■ What you should do:
Where the string "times" appears in a line of the data, show that line.

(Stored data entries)
BEGIN

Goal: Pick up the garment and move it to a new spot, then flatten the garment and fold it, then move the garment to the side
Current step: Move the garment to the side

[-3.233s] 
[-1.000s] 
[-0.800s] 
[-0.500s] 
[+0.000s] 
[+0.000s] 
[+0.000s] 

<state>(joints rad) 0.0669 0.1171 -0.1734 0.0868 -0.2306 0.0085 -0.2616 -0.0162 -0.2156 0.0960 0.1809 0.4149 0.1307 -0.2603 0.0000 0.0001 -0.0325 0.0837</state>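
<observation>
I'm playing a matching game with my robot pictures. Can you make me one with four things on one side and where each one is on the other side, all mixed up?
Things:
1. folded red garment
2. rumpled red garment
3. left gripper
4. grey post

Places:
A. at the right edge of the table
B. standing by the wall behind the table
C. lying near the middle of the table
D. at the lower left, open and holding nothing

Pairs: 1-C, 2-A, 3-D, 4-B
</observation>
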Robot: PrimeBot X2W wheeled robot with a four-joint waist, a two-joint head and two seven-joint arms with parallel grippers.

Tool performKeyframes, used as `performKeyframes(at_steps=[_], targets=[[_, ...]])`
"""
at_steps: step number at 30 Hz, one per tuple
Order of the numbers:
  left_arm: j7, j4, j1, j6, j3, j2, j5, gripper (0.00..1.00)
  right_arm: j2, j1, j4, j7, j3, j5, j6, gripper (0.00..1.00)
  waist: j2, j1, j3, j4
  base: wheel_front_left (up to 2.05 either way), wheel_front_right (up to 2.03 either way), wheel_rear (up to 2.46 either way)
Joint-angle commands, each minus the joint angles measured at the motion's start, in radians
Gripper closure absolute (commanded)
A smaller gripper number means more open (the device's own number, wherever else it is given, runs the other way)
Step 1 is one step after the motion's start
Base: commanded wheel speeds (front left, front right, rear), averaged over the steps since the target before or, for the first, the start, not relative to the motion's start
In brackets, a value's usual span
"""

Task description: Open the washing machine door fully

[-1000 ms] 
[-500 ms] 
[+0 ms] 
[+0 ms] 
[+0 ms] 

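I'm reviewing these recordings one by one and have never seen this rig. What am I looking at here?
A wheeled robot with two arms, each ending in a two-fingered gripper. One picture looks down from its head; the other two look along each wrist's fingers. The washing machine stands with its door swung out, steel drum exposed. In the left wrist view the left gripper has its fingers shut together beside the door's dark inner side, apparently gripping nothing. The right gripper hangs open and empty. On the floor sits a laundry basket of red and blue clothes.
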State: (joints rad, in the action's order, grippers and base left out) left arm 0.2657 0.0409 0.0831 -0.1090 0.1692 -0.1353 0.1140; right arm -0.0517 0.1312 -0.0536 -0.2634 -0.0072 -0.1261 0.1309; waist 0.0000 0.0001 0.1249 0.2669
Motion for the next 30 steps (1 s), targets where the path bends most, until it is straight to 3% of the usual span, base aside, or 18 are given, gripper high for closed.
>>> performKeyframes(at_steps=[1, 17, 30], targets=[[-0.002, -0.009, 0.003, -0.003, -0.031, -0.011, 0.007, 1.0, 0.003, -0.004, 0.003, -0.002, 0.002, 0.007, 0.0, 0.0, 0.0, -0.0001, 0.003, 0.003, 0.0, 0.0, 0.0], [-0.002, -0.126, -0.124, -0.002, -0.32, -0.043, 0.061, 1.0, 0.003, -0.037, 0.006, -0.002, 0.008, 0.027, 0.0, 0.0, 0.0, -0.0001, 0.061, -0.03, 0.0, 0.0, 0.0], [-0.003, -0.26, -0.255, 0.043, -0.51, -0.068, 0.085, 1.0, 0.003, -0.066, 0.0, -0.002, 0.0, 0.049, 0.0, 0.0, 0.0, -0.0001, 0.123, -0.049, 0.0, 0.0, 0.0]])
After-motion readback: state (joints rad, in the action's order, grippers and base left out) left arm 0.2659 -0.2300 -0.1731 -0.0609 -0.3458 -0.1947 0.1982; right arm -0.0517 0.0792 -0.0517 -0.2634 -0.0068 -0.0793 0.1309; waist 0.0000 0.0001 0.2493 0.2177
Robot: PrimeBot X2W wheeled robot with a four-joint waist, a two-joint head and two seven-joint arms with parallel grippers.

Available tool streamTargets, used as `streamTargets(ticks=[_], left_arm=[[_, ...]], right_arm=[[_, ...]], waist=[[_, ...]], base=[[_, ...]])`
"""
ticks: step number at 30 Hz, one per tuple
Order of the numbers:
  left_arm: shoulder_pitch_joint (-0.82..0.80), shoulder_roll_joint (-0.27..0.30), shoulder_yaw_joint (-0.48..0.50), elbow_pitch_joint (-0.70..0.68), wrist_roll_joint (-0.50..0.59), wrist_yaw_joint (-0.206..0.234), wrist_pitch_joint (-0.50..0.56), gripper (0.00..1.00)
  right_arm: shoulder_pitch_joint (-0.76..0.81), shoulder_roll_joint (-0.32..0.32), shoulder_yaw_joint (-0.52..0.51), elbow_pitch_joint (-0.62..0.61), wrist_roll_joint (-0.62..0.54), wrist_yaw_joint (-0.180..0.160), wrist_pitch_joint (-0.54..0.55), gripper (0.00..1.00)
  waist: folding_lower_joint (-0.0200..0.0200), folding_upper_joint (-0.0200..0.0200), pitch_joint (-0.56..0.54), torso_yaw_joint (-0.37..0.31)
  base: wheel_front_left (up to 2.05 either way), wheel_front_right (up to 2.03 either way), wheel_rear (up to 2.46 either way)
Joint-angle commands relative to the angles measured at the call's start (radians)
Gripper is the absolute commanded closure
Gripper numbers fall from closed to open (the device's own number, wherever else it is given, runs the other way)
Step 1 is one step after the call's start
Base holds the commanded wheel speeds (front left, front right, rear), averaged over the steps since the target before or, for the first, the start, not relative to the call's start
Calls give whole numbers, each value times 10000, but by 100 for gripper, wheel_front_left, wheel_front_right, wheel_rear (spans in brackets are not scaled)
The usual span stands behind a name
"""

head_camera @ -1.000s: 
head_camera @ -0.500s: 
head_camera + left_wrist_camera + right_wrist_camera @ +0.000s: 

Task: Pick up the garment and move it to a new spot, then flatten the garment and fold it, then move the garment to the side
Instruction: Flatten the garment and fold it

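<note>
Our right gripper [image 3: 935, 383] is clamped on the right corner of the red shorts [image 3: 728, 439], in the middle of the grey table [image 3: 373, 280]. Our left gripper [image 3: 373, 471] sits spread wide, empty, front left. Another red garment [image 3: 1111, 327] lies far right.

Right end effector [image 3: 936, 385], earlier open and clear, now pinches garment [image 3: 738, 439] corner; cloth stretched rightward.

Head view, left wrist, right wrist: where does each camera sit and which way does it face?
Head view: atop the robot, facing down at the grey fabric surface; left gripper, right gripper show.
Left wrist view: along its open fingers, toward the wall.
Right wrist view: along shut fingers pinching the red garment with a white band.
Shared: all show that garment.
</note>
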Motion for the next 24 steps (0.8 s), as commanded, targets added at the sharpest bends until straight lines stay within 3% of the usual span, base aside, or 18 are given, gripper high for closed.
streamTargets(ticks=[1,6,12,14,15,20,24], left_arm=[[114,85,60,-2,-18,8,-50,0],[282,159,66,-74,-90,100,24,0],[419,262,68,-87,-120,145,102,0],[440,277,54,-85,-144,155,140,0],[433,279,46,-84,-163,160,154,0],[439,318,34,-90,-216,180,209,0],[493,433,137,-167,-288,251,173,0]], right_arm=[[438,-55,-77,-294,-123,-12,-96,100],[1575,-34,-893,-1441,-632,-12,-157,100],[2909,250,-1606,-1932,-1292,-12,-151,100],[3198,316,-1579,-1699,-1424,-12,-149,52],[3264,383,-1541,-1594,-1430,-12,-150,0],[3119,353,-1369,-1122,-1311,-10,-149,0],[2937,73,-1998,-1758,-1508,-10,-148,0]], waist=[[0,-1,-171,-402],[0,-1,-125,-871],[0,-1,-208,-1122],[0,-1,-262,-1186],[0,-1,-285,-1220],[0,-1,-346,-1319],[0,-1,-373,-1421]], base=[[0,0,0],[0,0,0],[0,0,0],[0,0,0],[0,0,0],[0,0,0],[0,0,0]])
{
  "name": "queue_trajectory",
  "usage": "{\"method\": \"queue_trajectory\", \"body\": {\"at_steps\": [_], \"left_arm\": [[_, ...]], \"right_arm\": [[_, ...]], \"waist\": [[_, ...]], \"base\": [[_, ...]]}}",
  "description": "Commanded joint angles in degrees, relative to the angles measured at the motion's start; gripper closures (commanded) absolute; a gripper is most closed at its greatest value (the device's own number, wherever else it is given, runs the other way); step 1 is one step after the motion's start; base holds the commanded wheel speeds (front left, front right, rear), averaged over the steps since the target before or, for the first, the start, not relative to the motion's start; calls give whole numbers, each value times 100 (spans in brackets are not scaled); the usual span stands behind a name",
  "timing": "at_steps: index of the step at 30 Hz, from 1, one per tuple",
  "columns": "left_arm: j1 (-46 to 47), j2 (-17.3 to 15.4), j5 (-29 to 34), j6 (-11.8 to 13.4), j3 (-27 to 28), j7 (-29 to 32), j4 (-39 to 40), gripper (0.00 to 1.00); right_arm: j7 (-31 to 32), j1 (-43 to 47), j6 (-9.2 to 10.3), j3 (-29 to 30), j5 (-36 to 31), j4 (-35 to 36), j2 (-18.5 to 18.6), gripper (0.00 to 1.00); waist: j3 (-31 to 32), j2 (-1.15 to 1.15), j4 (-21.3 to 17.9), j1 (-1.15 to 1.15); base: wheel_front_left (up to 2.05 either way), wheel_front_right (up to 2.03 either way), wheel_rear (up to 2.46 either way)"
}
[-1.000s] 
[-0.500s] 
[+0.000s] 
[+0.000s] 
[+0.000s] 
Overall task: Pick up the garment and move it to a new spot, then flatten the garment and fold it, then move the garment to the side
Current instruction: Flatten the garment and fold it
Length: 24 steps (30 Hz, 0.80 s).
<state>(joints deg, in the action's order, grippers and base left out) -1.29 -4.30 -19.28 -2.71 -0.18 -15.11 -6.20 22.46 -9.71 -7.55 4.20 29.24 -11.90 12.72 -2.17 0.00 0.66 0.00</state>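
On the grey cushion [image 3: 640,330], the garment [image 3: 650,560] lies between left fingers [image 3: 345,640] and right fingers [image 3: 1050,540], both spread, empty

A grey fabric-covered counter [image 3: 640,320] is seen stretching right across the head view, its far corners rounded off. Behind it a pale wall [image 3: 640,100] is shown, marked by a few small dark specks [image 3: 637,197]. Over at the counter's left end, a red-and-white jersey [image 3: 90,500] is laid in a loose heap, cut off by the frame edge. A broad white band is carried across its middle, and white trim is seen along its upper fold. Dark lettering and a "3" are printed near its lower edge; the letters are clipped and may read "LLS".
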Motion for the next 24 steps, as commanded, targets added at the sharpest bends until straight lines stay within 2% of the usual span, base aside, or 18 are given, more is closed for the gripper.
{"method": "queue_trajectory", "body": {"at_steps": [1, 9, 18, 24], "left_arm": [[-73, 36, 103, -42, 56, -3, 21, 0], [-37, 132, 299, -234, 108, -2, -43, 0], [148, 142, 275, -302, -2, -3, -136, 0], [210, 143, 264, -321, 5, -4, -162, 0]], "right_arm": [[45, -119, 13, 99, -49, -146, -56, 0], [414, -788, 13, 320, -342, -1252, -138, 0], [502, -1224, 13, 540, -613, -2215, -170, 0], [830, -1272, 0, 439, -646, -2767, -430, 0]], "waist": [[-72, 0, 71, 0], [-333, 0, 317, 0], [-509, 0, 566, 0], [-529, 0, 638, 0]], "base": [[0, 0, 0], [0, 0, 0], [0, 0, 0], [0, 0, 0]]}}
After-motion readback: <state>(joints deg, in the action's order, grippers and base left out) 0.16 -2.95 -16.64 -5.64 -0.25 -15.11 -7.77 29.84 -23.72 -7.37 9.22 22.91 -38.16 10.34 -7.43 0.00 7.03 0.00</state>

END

■ Result below:
Calls give whole numbers, each value times 10000, but by 100 for gripper, wheel_front_left, wheel_front_right, wheel_rear (spans in brackets are not scaled)
  "description": "Commanded joint angles in degrees, relative to the angles measured at the motion's start; gripper closures (commanded) absolute; a gripper is most closed at its greatest value (the device's own number, wherever else it is given, runs the other way); step 1 is one step after the motion's start; base holds the commanded wheel speeds (front left, front right, rear), averaged over the steps since the target before or, for the first, the start, not relative to the motion's start; calls give whole numbers, each value times 100 (spans in brackets are not scaled); the usual span stands behind a name",

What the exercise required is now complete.